Dès 2008, alors que les médias du monde entier s’enflamment pour le retour du rêve américain, l’auteur décortique déjà avec une grande liberté de ton la face cachée du futur président et ses compromis avec Wall Street.

Avec L’Illusion Obama, il restitue au fil de chroniques sa vérité sur le président des États-Unis. Il parle aussi du désarroi américain, de ses figures intellectuelles qui s’effacent, de l’air du temps qui ressemble trop souvent à une bourse des fausses valeurs, du bilan désastreux des opérations militaires américaines depuis des décennies.

Extraits de L’Illusion Obama, de John R. MacArthur

Maintenant que les vents politiques se mettent à souffler contre le président Obama – jusqu’à présent objet d’adoration des classes « médiatico-politiques » –, allons chercher une explication dans la littérature plutôt que chez les journalistes et les sondeurs. Pour cela, il n’y a pas mieux que l’œuvre du jeune Honoré de Balzac, expert en psychologie du pouvoir politique et de l’argent, et lui-même victime d’un surendettement personnel qui le conduisait souvent à la banqueroute. (…)

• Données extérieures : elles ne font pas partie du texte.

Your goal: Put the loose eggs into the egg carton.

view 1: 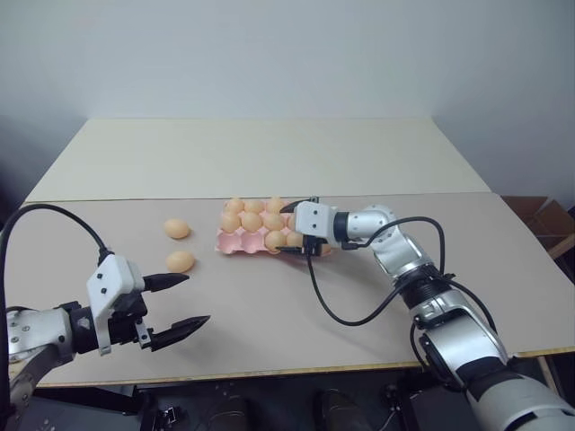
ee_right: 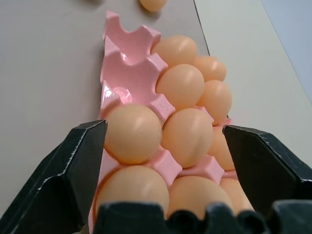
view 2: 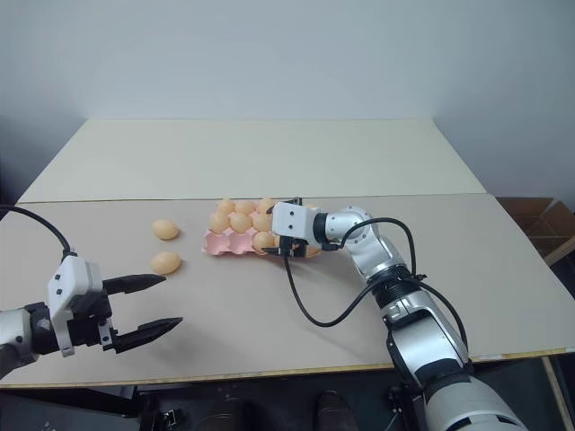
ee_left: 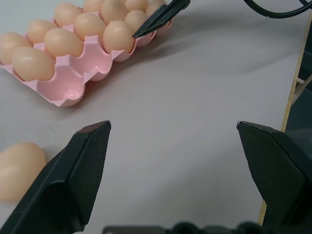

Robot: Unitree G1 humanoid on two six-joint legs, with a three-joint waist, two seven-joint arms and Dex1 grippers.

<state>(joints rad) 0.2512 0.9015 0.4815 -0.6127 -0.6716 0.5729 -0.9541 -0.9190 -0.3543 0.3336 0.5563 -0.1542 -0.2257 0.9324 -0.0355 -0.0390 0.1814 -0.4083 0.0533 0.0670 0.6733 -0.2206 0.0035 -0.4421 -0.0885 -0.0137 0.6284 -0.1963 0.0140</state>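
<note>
Egg carton (view 1: 235,241) long axis runs left-right (two cups empty).

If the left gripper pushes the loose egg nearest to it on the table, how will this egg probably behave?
The nearest loose egg is smooth and oval and lies on the flat table, so it would probably roll away, likely in a curve. Its smooth shell may slip between the left gripper's narrow black fingers. It looks small, so probably light, and possibly fragile.

Left gripper (view 1: 177,305): fingers spread wide, holding nothing, well short of the egg carton (view 1: 235,241), on its left.
Right gripper (view 1: 295,235): fingers spread wide, over the egg carton's right end.
Right arm: stretched forward toward the carton.
</note>
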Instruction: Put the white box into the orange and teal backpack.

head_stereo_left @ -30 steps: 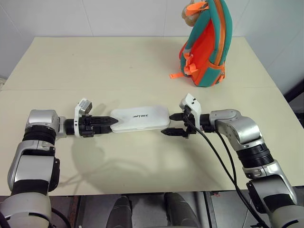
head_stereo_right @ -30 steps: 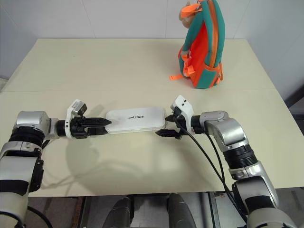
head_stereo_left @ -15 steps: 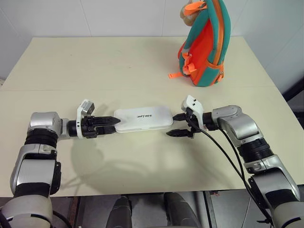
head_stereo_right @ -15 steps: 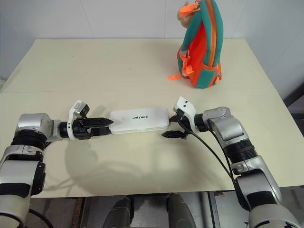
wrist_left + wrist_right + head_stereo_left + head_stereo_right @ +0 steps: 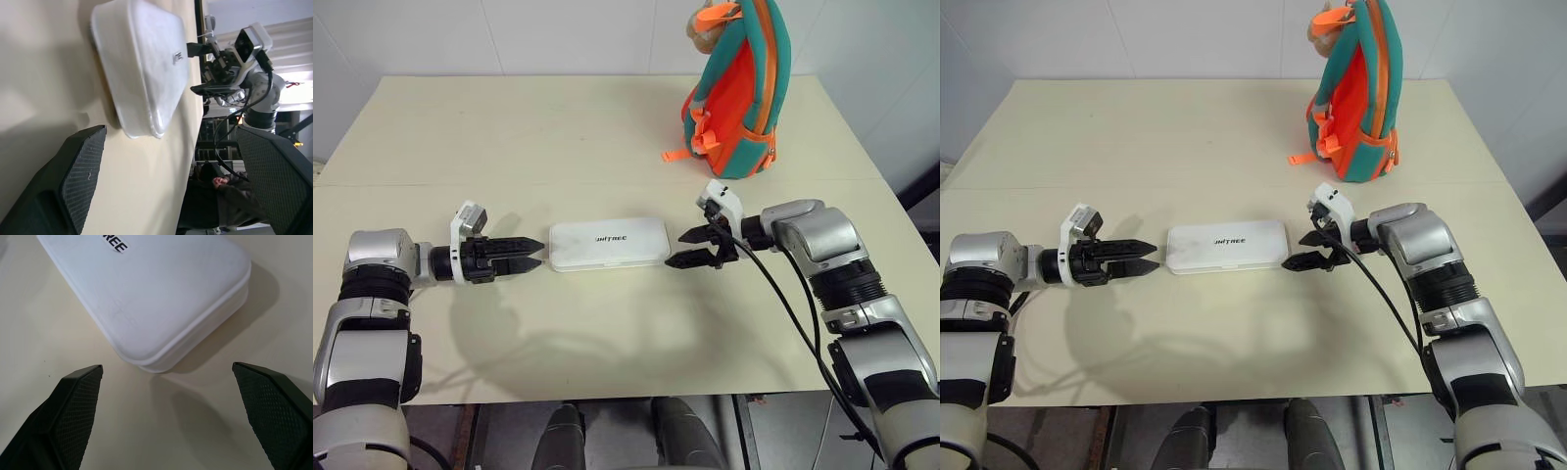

Certains Américains sont peut-être troublés par les changements subtils dans le comportement de Barack Obama. J’ai récemment remarqué un Obama franchement plus arrogant dans ses interventions publiques, un homme qui prétend pouvoir tout expliquer sans vraiment rien expliquer. Nous le voyons arriver à ses conférences de presse empruntant, comme George W. Bush, le même long tapis rouge royal. Il parle nettement trop longtemps, jouant tantôt au professeur s’adressant à des étudiants, tantôt au père s’adressant à de jeunes enfants avec une patience exagérée. Ayant critiqué la cupidité de Wall Street, il fait vite marche arrière : « Nous n’avons pas les moyens de voir un démon en chaque investisseur ou entrepreneur qui essaie de faire un profit. C’est cette ambition qui a toujours alimenté notre prospérité, et c’est cela qui va finalement pousser les banques à prêter et à faire de nouveau bouger notre économie. »

Par contraste, voici Balzac. Dans La Peau de chagrin, publié en 1831, il met en scène Rastignac, partisan du « système anglais » des finances, une théorie corrompue très semblable au système du libre marché actuel en Amérique. Le protagoniste du roman, Raphaël, raconte comment son ami Rastignac « voulait absolument lui établir un crédit et lui faire faire des emprunts, en prétendant que les emprunts soutiendraient le crédit. Selon lui, l’avenir était de tous les capitaux du monde le plus considérable et le plus solide ». Bernard Madoff, bouc-émissaire du système financier américain, n’aurait pas dit autre chose aux clients qu’il invitait à participer à sa combine Ponzi. En effet, Rastignac propose que Raphaël fasse confiance à ce genre d’escroc : « En hypothéquant ainsi mes dettes sur de futurs contingents, il donna ma pratique à son tailleur, un artiste qui comprenait le jeune homme et devait me laisser tranquille jusqu’à mon mariage. »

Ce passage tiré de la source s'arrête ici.